Background: The optimal retraining intervals for Immediate Life Support (ILS) are unclear. This study aimed to explore the effects of different retraining intervals for simulation-based, short-duration ILS courses.

Methods: In this randomized controlled study, junior residents and nurses were recruited and assigned to three groups. After receiving initial simulation-based ILS training, the groups underwent retraining at different intervals: 3 months, 6 months, and 1 year.
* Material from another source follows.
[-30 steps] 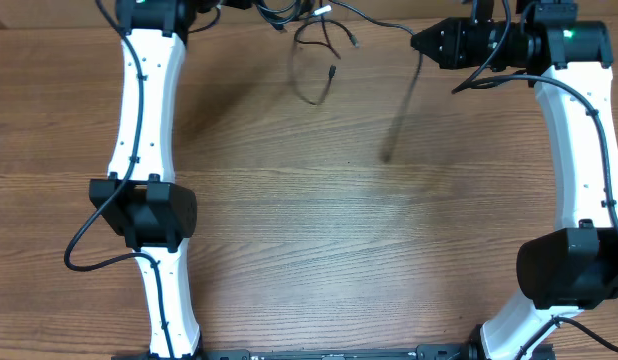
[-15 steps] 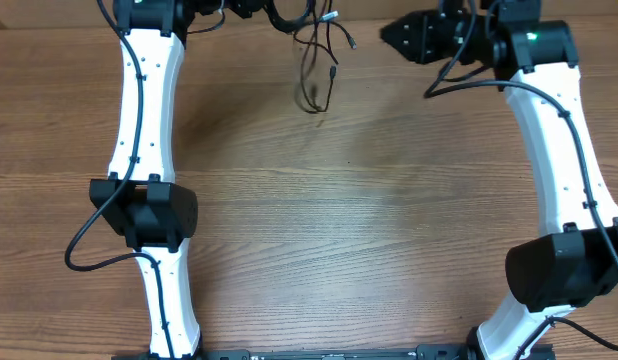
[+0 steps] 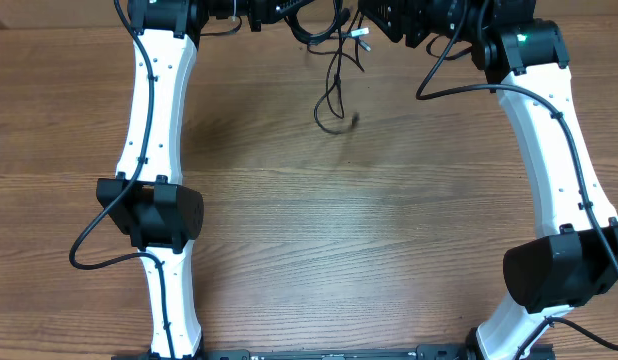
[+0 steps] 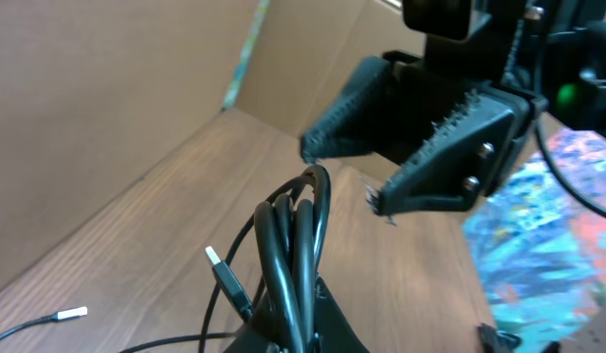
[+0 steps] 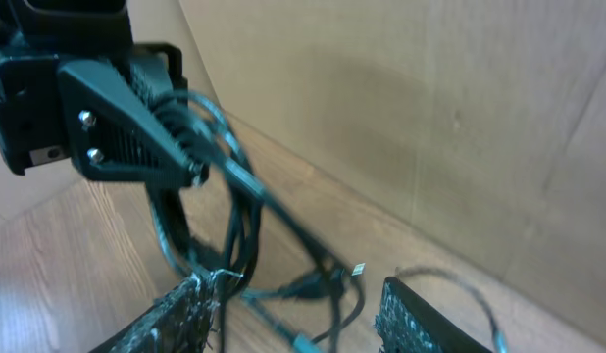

Each one-hour retraining session included an 8-min in-situ resuscitation simulation on a high-fidelity manikin, followed by debriefing. One year after the initial training, all participants completed a paper-based test and self-efficacy questionnaires on teamwork performance, in addition to a resuscitation simulation. Blinded evaluators assessed performance by reviewing simulation videos using validated checklists.

Results: Eighty-two out of 89 participants completed the study. They had similar characteristics, including age and years of work experience. The 6-month group had fewer resuscitation experiences in the past year. One year after the initial training, there were significant differences in the median skill performance scores across the groups (3-month vs. 6-month vs. 1-year: 31 vs. 28 vs. 23.5, p < 0.01). The 3-month group outperformed the 6-month group (p = 0.04), and the 6-month group outperformed the 1-year group (p = 0.01). The 3-month group also had significantly higher knowledge scores and performed best in self-evaluated teamwork performance.

Conclusion: Our study shows that a 3-month retraining interval achieved the greatest effect for healthcare professionals with limited resuscitation experience in simulation-based, short-duration ILS retraining courses.